__ABOUT THIS EXERCISE__: The lines to repeat are those below from the one containing "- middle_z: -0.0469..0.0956" down to the one containing "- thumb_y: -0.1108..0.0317", both included; reproduce them exactly and nothing else.

__MATERIAL PROVIDED__:
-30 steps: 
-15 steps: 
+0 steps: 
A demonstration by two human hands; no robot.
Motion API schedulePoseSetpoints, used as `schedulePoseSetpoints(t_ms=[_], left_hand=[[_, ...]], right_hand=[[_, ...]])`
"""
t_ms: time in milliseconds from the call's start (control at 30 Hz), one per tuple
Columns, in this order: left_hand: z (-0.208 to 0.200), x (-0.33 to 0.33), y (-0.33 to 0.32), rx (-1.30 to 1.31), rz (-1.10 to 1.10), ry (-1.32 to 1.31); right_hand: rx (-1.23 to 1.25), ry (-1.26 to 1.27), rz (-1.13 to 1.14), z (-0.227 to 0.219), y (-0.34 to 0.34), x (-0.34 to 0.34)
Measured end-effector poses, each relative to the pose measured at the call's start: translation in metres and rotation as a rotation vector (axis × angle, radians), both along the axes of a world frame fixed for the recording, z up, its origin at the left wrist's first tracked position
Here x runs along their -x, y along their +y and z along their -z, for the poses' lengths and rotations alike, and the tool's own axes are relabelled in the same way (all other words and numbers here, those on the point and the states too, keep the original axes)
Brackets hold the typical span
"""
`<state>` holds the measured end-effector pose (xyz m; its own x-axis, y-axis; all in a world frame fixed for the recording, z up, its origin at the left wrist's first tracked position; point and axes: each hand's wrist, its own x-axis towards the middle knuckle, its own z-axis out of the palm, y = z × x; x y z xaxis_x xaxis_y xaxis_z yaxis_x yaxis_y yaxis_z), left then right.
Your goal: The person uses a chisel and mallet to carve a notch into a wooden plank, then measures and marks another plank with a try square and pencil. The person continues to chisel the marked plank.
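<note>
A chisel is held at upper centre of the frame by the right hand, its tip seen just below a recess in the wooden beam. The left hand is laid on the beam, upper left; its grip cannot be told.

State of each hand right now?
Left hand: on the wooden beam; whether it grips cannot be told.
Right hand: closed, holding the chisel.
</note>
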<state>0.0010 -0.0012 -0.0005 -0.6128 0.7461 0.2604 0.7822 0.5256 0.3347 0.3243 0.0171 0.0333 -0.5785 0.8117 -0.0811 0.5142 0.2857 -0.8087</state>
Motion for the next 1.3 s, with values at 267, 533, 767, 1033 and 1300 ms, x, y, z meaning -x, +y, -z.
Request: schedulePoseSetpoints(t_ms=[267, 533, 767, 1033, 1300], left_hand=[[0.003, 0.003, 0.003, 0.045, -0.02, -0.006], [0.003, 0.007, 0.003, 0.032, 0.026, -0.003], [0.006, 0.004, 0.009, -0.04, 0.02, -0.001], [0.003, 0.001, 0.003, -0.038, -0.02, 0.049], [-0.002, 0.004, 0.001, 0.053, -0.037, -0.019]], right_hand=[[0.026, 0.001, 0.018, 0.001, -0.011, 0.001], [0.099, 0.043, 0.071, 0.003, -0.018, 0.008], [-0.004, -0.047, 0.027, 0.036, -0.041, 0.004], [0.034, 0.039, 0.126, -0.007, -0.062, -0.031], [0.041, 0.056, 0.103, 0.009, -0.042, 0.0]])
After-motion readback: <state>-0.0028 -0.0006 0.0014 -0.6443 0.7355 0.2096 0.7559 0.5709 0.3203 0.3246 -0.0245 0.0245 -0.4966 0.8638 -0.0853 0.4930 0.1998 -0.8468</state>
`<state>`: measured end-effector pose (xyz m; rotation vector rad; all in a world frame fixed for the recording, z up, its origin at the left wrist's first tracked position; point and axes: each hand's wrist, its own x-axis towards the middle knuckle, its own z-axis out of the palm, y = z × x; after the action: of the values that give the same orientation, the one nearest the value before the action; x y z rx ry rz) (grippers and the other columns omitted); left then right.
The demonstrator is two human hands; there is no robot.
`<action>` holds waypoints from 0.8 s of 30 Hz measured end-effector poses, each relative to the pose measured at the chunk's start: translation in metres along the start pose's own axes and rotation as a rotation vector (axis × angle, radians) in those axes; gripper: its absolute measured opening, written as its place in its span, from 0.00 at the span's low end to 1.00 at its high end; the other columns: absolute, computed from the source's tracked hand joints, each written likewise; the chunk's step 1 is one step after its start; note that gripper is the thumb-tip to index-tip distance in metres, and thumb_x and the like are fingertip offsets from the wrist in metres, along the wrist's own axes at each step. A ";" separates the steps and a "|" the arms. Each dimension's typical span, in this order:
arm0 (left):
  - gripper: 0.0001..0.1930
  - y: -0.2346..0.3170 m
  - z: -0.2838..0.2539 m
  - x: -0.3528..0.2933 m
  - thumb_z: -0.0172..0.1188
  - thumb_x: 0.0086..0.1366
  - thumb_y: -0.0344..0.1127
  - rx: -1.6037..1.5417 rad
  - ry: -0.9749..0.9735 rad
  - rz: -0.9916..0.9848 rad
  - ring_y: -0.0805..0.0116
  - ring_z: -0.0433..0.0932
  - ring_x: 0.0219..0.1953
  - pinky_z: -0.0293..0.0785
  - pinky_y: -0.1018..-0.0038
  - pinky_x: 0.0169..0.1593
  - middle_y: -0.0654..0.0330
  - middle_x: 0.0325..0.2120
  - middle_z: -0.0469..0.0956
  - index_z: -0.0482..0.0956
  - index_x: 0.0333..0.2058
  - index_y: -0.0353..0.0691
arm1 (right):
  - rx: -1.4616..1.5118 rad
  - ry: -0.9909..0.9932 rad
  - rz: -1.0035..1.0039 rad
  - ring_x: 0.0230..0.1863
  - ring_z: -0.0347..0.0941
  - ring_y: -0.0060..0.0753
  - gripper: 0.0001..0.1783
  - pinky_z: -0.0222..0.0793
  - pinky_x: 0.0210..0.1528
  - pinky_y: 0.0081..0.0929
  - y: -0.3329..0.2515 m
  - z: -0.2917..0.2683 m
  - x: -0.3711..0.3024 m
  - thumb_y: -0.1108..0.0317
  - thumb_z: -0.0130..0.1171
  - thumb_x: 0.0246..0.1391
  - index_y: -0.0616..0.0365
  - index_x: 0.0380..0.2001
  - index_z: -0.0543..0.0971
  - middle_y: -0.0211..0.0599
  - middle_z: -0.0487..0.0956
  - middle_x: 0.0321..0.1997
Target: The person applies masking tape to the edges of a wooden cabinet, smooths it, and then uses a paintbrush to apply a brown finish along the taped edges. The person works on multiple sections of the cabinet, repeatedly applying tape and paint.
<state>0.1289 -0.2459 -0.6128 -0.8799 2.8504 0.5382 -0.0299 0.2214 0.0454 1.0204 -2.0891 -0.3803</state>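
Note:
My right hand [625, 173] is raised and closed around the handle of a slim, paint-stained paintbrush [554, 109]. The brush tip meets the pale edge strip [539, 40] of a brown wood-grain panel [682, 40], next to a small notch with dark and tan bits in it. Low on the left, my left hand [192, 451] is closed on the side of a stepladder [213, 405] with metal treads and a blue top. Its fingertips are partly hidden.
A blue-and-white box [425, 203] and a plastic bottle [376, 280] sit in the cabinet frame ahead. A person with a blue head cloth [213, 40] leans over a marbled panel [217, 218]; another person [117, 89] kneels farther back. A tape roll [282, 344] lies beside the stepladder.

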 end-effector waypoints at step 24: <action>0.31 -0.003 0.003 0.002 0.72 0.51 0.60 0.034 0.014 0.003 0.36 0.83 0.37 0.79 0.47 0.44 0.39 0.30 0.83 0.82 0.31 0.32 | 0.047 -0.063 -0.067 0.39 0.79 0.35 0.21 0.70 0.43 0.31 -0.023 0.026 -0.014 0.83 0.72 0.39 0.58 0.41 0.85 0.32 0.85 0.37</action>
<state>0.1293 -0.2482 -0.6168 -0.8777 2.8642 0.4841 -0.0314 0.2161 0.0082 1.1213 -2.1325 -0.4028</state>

__RESPONSE__:
  - middle_z: -0.0469..0.0956
  - index_z: -0.0482..0.0956
  - index_x: 0.0333..0.2058
  - index_y: -0.0353..0.0691
arm1 (right):
  - rx: -1.4616..1.5118 rad
  - ry: -0.9909..0.9932 rad
  - rz: -1.0035..1.0039 rad
  - ring_x: 0.0230..0.1863
  - ring_z: -0.0347..0.0941
  - ring_y: -0.0060..0.0753
  - gripper: 0.0001..0.1783
  - pinky_z: -0.0222..0.0793
  - pinky_x: 0.0210..0.1528
  - pinky_y: 0.0081..0.0929
  - y: -0.3329..0.2515 m
  - z: -0.2917..0.2683 m
  - x: -0.3711..0.3024 m
  - thumb_y: -0.1108..0.0317

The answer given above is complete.